Awalnya terdengar masuk akal; bank mana pun punya limit. Tapi saya berhenti sejenak dan memeriksa berkas mitra sebelum menyetujui—rekening ini baru dibuat, belum ada riwayat transaksi yang berarti. Saya meninjau ulang detail pesanan: nama yang terdaftar hanya satu, sementara dua rekening yang akan ditransfer justru membawa dua nama yang sama sekali berbeda, tidak ada yang cocok dengan nama pada order.

Saat itulah saya menyadari ini adalah tanda yang mencurigakan—pembayaran dari rekening yang tidak atas nama pembeli sebenarnya, meski alasannya terdengar sangat umum dan biasa.

Saya menolak cara seperti itu, meminta agar pembayaran dilakukan dalam satu kali transfer saja, sesuai nama yang terdaftar di pesanan, tepat seperti prosedur di platform. Setelah itu, pembeli menjadi diam lalu membatalkan pesanan.

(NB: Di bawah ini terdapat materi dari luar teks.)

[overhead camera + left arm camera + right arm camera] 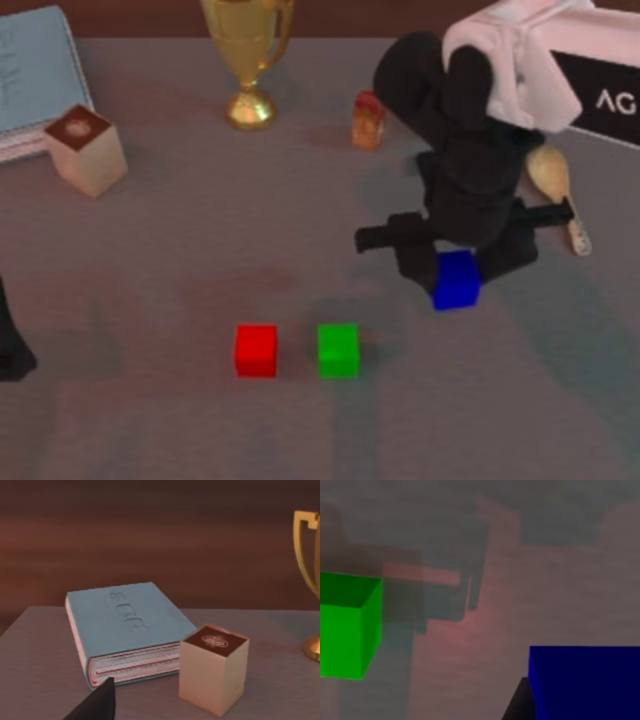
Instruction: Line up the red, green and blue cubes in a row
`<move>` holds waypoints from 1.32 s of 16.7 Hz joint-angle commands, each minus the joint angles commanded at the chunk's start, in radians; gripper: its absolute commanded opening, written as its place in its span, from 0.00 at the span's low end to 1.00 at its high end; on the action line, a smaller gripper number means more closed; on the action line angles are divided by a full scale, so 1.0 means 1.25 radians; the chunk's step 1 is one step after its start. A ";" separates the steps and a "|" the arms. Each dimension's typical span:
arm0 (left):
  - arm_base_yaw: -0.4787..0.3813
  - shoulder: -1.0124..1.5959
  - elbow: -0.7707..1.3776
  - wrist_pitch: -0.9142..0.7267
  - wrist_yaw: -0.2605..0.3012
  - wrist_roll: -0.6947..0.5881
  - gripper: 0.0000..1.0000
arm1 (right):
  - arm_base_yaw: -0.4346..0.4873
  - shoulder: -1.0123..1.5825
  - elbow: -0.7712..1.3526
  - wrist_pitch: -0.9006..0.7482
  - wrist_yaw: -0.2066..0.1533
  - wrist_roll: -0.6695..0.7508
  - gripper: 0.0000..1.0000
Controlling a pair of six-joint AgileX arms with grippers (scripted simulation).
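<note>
Blue cube (585, 682) clamped in right end effector (455, 272), arm bent over table (200, 250)

Two cubes (297, 350) sit side by side, third cube (456, 279) right of them.

A grey table (180, 250) with a faintly reddish, mottled surface fills the top view, and soft shadows lie across it. Behind its far edge runs a dark brown wall (160, 540) with dim horizontal bands. Toward the back of the table stand a pale blue book (125, 625) at the left, a tan wooden block (87, 150) just beside it, and a gold trophy (247, 55).
</note>
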 joint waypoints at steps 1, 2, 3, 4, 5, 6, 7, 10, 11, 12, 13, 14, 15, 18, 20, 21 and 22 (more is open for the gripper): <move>0.000 0.000 0.000 0.000 0.000 0.000 1.00 | 0.007 -0.031 -0.042 0.012 0.000 0.044 0.00; 0.000 0.000 0.000 0.000 0.000 0.000 1.00 | 0.014 -0.058 -0.077 0.023 0.000 0.081 0.00; 0.000 0.000 0.000 0.000 0.000 0.000 1.00 | 0.019 -0.081 -0.104 0.032 0.001 0.109 0.00; 0.000 0.000 0.000 0.000 0.000 0.000 1.00 | 0.023 -0.098 -0.121 0.039 0.001 0.127 0.00; 0.000 0.000 0.000 0.000 0.000 0.000 1.00 | 0.025 -0.108 -0.131 0.043 0.001 0.138 0.00; 0.000 0.000 0.000 0.000 0.000 0.000 1.00 | 0.026 -0.110 -0.134 0.044 0.001 0.140 0.00; 0.000 0.000 0.000 0.000 0.000 0.000 1.00 | 0.026 -0.110 -0.134 0.044 0.001 0.140 0.00; 0.000 0.000 0.000 0.000 0.000 0.000 1.00 | 0.022 -0.106 -0.134 0.044 0.000 0.140 0.00; 0.000 0.000 0.000 0.000 0.000 0.000 1.00 | 0.023 -0.103 -0.142 0.055 0.000 0.139 0.00; 0.000 0.000 0.000 0.000 0.000 0.000 1.00 | 0.024 -0.098 -0.155 0.075 0.000 0.139 0.00; 0.000 0.000 0.000 0.000 0.000 0.000 1.00 | 0.024 -0.090 -0.172 0.101 0.000 0.140 0.00; 0.000 0.000 0.000 0.000 0.000 0.000 1.00 | 0.024 -0.081 -0.192 0.132 0.000 0.141 0.00; 0.000 0.000 0.000 0.000 0.000 0.000 1.00 | 0.025 -0.071 -0.213 0.166 0.001 0.142 0.00; 0.000 0.000 0.000 0.000 0.000 0.000 1.00 | 0.028 -0.045 -0.264 0.242 0.001 0.144 0.00; 0.000 0.000 0.000 0.000 0.000 0.000 1.00 | 0.029 -0.040 -0.272 0.252 0.001 0.145 0.00; 0.000 0.000 0.000 0.000 0.000 0.000 1.00 | 0.029 -0.040 -0.272 0.252 0.001 0.145 0.00; 0.000 0.000 0.000 0.000 0.000 0.000 1.00 | 0.029 -0.040 -0.272 0.252 0.001 0.145 0.00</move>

Saya tidak kehilangan apa pun, karena escrow belum pernah dilepaskan, dan saya masih menyimpan seluruh percakapan serta Order ID kamar sebagai cadangan jika suatu saat perlu melapor ke Dukungan Binance.

Kadang-kadang batas antara "kemudahan" dan "risiko" lebih tipis daripada yang saya kira—cukup cocokkan satu nama saja, semuanya jadi jelas.